Nothing should be left out. Give all the data again exactly as written.

- - -

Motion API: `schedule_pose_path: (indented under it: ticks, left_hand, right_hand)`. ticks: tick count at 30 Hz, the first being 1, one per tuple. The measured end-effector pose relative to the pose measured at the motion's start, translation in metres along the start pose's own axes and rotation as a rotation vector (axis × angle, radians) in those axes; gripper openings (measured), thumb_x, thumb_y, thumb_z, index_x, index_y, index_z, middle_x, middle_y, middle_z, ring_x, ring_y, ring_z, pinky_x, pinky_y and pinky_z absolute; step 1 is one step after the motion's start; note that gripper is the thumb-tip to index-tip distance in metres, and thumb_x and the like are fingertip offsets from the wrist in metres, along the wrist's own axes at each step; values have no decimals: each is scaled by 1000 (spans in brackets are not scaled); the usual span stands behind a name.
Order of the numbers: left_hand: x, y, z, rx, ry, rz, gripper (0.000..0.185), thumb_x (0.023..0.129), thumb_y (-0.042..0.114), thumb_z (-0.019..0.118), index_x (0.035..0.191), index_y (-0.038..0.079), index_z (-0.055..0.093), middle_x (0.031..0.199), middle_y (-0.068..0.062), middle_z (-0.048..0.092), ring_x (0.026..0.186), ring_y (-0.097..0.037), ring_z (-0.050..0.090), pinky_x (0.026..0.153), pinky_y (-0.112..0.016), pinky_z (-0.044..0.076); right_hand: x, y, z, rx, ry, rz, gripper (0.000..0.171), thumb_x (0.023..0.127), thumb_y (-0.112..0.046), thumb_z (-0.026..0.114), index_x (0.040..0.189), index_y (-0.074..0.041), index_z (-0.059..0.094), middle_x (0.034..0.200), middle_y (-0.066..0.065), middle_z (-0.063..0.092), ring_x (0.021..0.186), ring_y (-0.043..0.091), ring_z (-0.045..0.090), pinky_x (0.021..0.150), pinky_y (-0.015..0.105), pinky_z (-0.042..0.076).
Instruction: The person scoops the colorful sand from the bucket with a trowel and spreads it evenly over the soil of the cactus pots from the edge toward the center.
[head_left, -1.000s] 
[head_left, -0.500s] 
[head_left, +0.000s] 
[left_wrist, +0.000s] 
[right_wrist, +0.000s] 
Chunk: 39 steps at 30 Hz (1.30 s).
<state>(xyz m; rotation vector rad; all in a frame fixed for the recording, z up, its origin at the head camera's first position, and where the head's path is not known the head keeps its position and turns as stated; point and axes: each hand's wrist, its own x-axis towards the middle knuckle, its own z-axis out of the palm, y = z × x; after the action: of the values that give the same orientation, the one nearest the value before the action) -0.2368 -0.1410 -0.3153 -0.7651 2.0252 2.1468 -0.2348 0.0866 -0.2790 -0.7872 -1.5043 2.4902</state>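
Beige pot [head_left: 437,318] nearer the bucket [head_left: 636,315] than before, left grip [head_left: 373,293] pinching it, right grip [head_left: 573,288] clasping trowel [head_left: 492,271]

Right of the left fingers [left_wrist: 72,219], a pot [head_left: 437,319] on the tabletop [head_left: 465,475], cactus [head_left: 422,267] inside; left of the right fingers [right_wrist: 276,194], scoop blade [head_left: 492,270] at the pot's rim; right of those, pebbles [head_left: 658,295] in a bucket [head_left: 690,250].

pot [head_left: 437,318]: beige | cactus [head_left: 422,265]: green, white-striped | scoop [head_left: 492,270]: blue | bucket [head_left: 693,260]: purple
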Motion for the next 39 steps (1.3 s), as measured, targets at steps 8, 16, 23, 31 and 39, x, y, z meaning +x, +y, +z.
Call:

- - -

> RESPONSE TO THIS TASK
Motion API: `schedule_pose_path: (indented under it: ticks, left_hand, right_hand)`. ticks: tick count at 30 Hz, the first being 1, one per tuple. The measured end-effector pose relative to the pose measured at the motion's start, translation in metres along the start pose's own axes and rotation as a rotation vector (axis × angle, radians) in those axes; gripper openings (measured), thumb_x, thumb_y, thumb_z, index_x, index_y, index_z, middle_x, middle_y, middle_z, ring_x, ring_y, ring_z, pinky_x, pinky_y and pinky_z absolute; step 1 is one step after the motion's start; note that gripper is the thumb-tip to index-tip distance in metres, and thumb_x and the like are fingertip offsets from the wrist in metres, along the wrist's own axes at each step; values have no decimals: each is scaled by 1000 (spans in brackets are not scaled); the usual span stands behind a name.
Order of the numbers: left_hand: x, y, z, rx, ry, rz, gripper (0.000..0.185), thumb_x (0.023..0.129), thumb_y (-0.042..0.114), thumb_z (-0.019..0.118), index_x (0.035..0.191), index_y (-0.038..0.079), index_z (-0.055..0.093), middle_x (0.031..0.199), middle_y (-0.068..0.062), middle_z (-0.048..0.092), ring_x (0.026..0.186), ring_y (-0.097..0.037), ring_z (-0.050..0.090), pinky_x (0.026..0.153), pinky_y (-0.112..0.016), pinky_z (-0.044..0.076); right_hand: x, y, z, rx, ry, rz, gripper (0.000..0.171), thumb_x (0.023..0.127), thumb_y (-0.112..0.046), thumb_z (-0.026..0.114), index_x (0.040..0.189), index_y (-0.074..0.041), index_z (-0.059..0.094), middle_x (0.034..0.200), middle_y (-0.066..0.065), middle_z (-0.063..0.092), ring_x (0.021..0.186), ring_y (-0.043..0.091), ring_z (-0.045..0.090), pinky_x (0.021..0.150), pinky_y (-0.015..0.105), pinky_z (-0.042..0.076).
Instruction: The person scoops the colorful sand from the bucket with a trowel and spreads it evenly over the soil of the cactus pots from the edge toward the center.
[head_left, -1.000s] 
[head_left, -0.500s] 
[head_left, +0.000s] 
[left_wrist, +0.000s] 
[right_wrist, +0.000s] 
Chunk: 39 steps at 30 Hz (1.30 s).
<state>(xyz m; rotation vector rad; all in a frame fixed for the recording, z up, its origin at the head camera's first position, and where the head's path is not known the head keeps its position and turns as stated; point and axes: each hand's wrist, its own x-axis towards the middle knuckle, its own z-axis out of the palm, y = z × x; after the action: of the values that give the same orientation, the one nearest the value before the action) -0.2368 -0.1410 -0.3153 -0.7651 2.0252 2.1468 -0.2348 0.0866 -0.2790 -0.7872 -1.5043 2.4902</state>
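Beige pot [head_left: 437,318] nearer the bucket [head_left: 636,315] than before, left grip [head_left: 373,293] pinching it, right grip [head_left: 573,288] clasping trowel [head_left: 492,271]

Right of the left fingers [left_wrist: 72,219], a pot [head_left: 437,319] on the tabletop [head_left: 465,475], cactus [head_left: 422,267] inside; left of the right fingers [right_wrist: 276,194], scoop blade [head_left: 492,270] at the pot's rim; right of those, pebbles [head_left: 658,295] in a bucket [head_left: 690,250].

pot [head_left: 437,318]: beige | cactus [head_left: 422,265]: green, white-striped | scoop [head_left: 492,270]: blue | bucket [head_left: 693,260]: purple
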Motion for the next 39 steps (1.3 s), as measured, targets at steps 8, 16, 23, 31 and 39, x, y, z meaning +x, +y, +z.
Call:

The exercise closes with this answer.